_PROBLEM REQUIREMENTS:_ Which lines run from the start of the data below to the line containing "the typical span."? Set them down exactly, with none added.

_INFORMATION SUPPLIED:_
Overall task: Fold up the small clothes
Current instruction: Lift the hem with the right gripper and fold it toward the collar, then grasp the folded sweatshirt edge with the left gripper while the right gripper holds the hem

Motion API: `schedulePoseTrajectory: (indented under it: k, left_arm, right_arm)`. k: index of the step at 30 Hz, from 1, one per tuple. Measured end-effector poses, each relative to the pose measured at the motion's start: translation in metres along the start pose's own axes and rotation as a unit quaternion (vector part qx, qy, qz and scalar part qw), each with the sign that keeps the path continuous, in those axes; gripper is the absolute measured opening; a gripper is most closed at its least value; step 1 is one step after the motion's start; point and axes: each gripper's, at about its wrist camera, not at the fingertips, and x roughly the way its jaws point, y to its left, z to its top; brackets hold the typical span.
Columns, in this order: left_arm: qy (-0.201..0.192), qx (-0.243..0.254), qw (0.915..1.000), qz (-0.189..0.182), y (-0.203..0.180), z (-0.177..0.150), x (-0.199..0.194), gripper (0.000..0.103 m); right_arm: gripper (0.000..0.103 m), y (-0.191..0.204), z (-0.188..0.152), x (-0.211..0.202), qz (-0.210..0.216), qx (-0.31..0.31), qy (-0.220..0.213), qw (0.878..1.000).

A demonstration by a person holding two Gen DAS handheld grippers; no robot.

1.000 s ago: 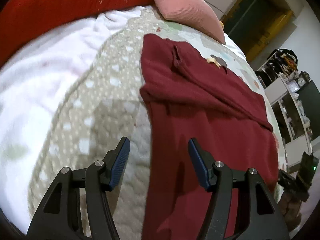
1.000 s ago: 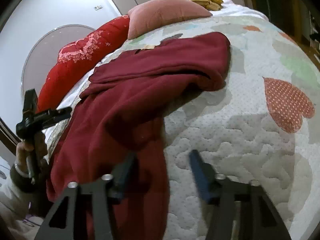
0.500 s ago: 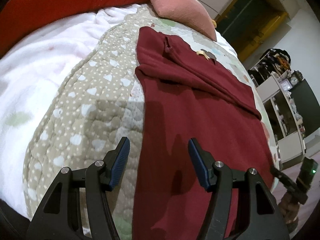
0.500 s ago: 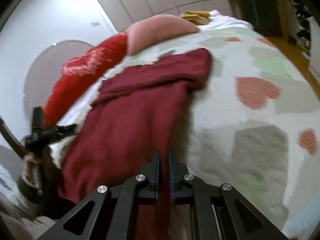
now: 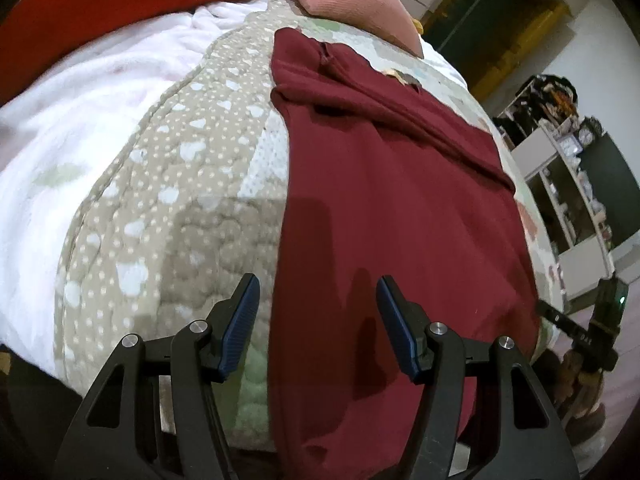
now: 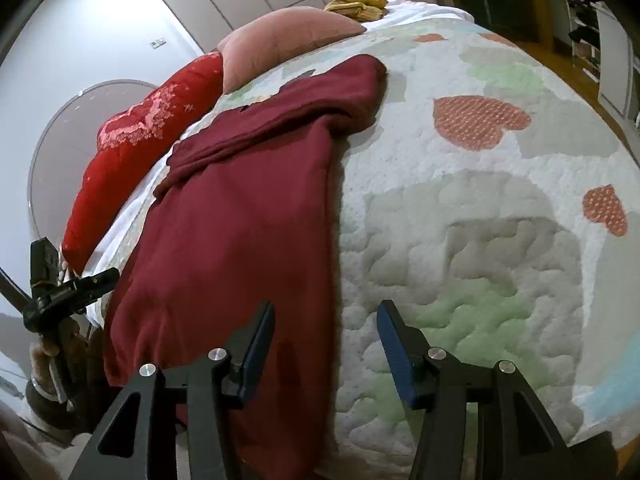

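Bed quilt (image 6: 480, 208) carrying dark red garment (image 5: 392, 208), laid lengthwise, far end already doubled over near pink pillow (image 5: 348, 4), near end draped over quilt edge. Left tool (image 5: 316, 320) released, straddling garment's left edge. Right tool (image 6: 326, 340) released at its right edge. Advised: pinch both near corners evenly, lift together, carry toward pillow, keep edges aligned.

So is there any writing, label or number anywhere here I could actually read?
No readable text.
Right gripper, seen from the left wrist: faint pale marks on its black arm, too small and blurred to read.
Maroon garment, heart-patterned quilt, red embroidered cushion: patterns only, no words.
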Motion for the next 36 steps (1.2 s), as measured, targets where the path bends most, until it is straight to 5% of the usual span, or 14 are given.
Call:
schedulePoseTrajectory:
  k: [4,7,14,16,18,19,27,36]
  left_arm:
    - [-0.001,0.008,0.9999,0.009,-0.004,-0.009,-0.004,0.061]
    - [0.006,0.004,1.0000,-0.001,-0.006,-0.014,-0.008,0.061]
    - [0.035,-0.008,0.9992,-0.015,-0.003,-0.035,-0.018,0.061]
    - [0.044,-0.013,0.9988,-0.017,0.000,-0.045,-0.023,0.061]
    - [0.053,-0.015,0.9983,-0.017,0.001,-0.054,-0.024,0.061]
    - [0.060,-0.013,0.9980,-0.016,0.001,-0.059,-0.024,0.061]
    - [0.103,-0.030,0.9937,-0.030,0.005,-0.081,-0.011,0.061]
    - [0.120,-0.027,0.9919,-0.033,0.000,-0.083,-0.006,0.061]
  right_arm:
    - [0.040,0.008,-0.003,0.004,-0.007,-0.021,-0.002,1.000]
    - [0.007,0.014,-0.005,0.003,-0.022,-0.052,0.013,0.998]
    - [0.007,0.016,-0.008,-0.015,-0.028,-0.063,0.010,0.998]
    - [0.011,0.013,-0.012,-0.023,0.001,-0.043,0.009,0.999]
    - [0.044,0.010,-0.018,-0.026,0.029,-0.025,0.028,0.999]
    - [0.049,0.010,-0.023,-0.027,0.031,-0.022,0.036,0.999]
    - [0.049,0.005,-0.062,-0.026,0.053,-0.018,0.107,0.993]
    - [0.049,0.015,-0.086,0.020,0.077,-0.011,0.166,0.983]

_SOLUTION BELOW:_
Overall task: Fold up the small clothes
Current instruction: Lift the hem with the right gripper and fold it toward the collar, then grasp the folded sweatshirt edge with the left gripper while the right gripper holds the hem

Motion API: `schedulePoseTrajectory: (indented under it: k, left_arm, right_arm)`. k: index of the step at 30 Hz, from 1, one per tuple. Measured end-effector poses, each relative to the pose measured at the motion's start: translation in metres along the start pose's own axes and rotation as a unit quaternion (vector part qx, qy, qz and scalar part qw), each with the sign that keeps the path continuous, in those axes; gripper is the absolute measured opening; a gripper is most closed at its least value; step 1 is one step after the motion's start; point and axes: each gripper's, at about its wrist camera, not at the fingertips, and x roughly the way its jaws point, y to its left, z to its top; brackets hold the typical span.

No further answer is required.